Make public merger agreement with Bhopal Nawab: CIC to MHA



New Delhi: The Central Information Commission has directed the Centre to disclose the copy of "merger agreement" executed between the then Nawab of Bhopal and Government of India in 1949 and the list of his properties as mentioned in the document.

Rejecting the arguments of Home Ministry that it was a personal information, a full bench of the Commission felt that since the records were more than 20-years-old they cannot be exempted from disclosure under the transparency law.

The case relates to an RTI application filed by one Z U Alvi seeking copy of the letter dated August 15, 1955 from Nawab Hamidullah Khan of Bhopal to Govind Ballabh Pant, along with enclosures and another letter dated written in 1956 with enclosures like gift deed of "Riaz Manzil" by Nawab of Bhopal to his wife Aftab Jahan Begum.
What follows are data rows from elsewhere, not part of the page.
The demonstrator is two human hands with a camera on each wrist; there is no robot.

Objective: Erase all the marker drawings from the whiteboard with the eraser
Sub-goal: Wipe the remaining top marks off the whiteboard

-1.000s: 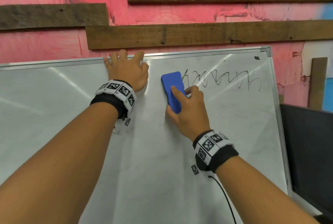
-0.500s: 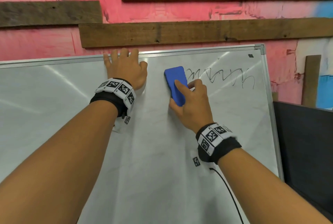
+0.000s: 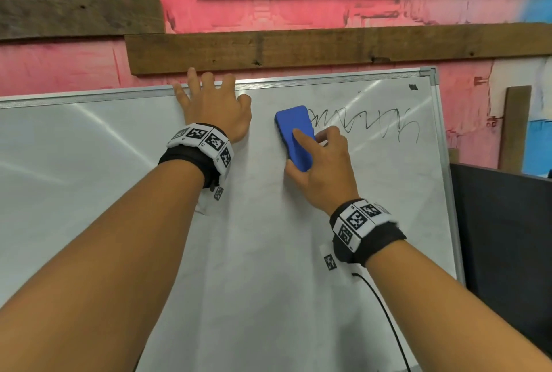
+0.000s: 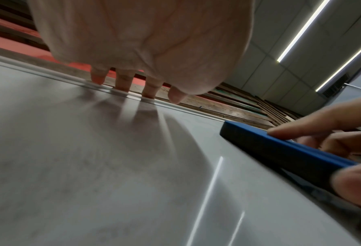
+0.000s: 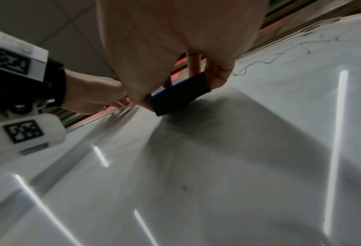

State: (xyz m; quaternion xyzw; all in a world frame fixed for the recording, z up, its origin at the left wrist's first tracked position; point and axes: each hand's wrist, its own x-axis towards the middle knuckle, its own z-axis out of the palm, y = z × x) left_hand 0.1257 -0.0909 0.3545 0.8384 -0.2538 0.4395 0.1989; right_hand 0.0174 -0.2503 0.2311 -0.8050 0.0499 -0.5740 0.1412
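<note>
A blue eraser (image 3: pixel 294 132) lies flat against the whiteboard (image 3: pixel 268 267), near its top. My right hand (image 3: pixel 319 162) grips the eraser (image 5: pixel 179 93) by its sides, index finger stretched along its back. Just right of the eraser runs a black marker scribble (image 3: pixel 367 123), also seen in the right wrist view as thin lines (image 5: pixel 280 55). My left hand (image 3: pixel 212 105) presses flat on the board, its straight fingers (image 4: pixel 122 79) reaching over the top frame. The eraser (image 4: pixel 280 146) shows at the right of the left wrist view.
The board leans on a pink wall with dark wooden planks (image 3: pixel 328 48). A small black mark (image 3: pixel 413 87) sits in the board's top right corner. A dark panel (image 3: pixel 504 237) stands right of the board. A thin black cable (image 3: pixel 385 318) hangs from my right wrist.
The eraser and my right hand have slid a little to the right along the scribble, whose left end is gone. My left hand stays at the top edge.
</note>
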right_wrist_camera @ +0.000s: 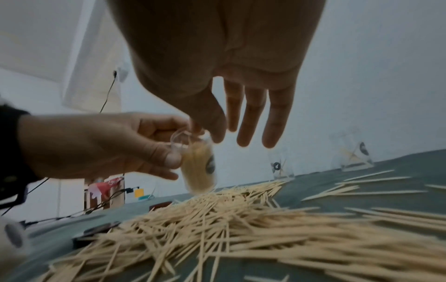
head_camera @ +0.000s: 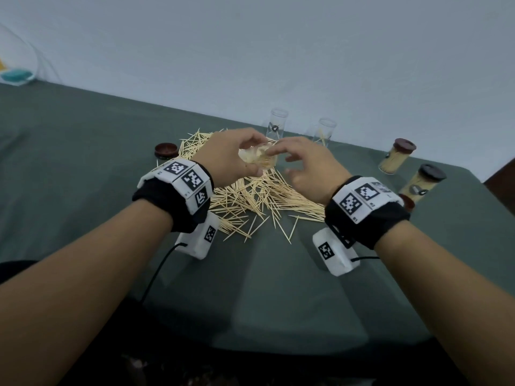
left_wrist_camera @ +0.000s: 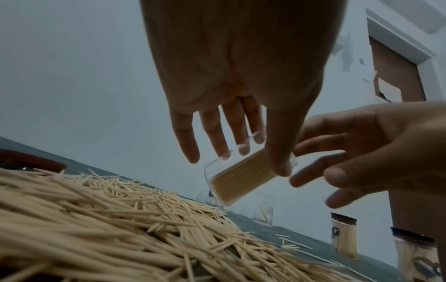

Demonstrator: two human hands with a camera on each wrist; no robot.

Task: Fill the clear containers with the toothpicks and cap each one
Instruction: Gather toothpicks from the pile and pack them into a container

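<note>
- Toothpicks [head_camera: 250, 196] heaped on the green table [head_camera: 83, 162], mid-scene.
- Left hand [head_camera: 228, 157] above heap: thumb and fingers pinch a tilted clear container [left_wrist_camera: 243, 179], filled with toothpicks, uncapped.
- Right hand [head_camera: 309, 165] just right of it: fingers loosely spread; thumb tip at container mouth, contact unclear.
- Far: two near-empty containers [head_camera: 277, 123]; far right, two capped ones [head_camera: 397, 160].

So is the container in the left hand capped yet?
No: the container held by the left hand has an open mouth with no cap on it, toothpicks packed inside, and the right hand beside it.
</note>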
The Commission found that Supreme Court's 11-judge bench in its decision in Madhav Rao Jivaji Rao Scindia Bahadur of Gwalior versus Government of India has quoted extensively from the agreement that Nawab Hamidullah Khan entered with the Centre in 1949.

"This leaves us without even an iota of doubt to infer that the Apex Court had the material before it on the basis of which it made those observations notwithstanding the fact that the case before them was not specifically pertaining to the state of Bhopal.

"...it leaves no doubt that the contents of Bhopal Merger Agreement and the enclosures thereto are public documents. Hence, in the spirit of the RTI Act, such documents should also be furnished to the Appellant," it held.

The bench of transparency panel comprising Chief Information Commissioner Satyananda Mishra and Information Commissioners Shailesh Gandhi and Sushma Singh also rejected Home Ministry's contention that private properties of former rulers of princely states are not to be disclosed to the public being unpublished document.

The Ministry had also shown a Lok Sabha reply given by the then Home Minister Y B Chavan in 1967 stating that details of the property recognised as the private property of the ruler should not be a matter for public disclosure.

The Commission also rejected this argument citing a communication from Lok Sabha secretariat which said the reply pertained only to properties of rulers of Indore and Gwalior.

"Procure the documents from the National Archives by giving them the proper reference number to identify the document numbered by them, if they do not have the custody of documents at present, and supply the same to the Applicant.

"In case, the efforts to trace the records and documents bear no fruit, the Ministry of Home Affairs will file an affidavit for the perusal of the Commission regarding the efforts made along with the instructions issued to trace the records," the Commission directed.